Over the years Soleri’s architectural commissions have included the Dome House in Cave Creek, Arizona, the astonishing Artistica Ceramica Solimene ceramics factory in Vietri, Italy,  the Indian Arts Cultural Center/ Theatre in Santa Fe, the Glendale Community College Theater, the University of Arizona College of Medicine chapel, the Scottsdale Pedestrian Bridge and Plaza; and his latest bas-relief murals part of the new I-17 Arcosanti/Cordes Junction Arizona traffic interchange. In an age of specialization Paolo Soleri showed architecture’s ability to influence and even lead the search for a new pattern of inhabiting the earth. The awards that resulted from this search included gold medals from the American Institute of Architects, the Union of International Architects, the Venice Biennale and the National Design Award from the Cooper-Hewitt/Smithsonian Museum.

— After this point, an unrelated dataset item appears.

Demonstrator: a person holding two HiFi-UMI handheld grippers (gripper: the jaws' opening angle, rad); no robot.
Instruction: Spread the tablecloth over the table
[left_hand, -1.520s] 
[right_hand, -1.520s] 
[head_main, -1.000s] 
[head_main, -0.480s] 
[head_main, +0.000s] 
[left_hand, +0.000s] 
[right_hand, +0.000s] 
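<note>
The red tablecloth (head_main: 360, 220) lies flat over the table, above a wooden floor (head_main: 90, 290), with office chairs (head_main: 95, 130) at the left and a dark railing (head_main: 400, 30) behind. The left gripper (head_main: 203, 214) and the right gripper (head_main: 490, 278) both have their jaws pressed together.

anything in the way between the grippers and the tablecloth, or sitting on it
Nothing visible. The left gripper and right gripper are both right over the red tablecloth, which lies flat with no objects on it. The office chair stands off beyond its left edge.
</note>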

Soleri continued questioning and creating until his death. The theme of his last project, a series of collages entitled “Then and Now”, juxtaposed his own signature forms with illustrations of life from antiquity. In this project Paolo Soleri attempted to capture the critical notion that we are constantly building on the past, on the work of countless generations that have preceded us on the earth. Our own work - and Soleri’s work especially - put into this context, might be a seed that takes many more generations to mature and complete.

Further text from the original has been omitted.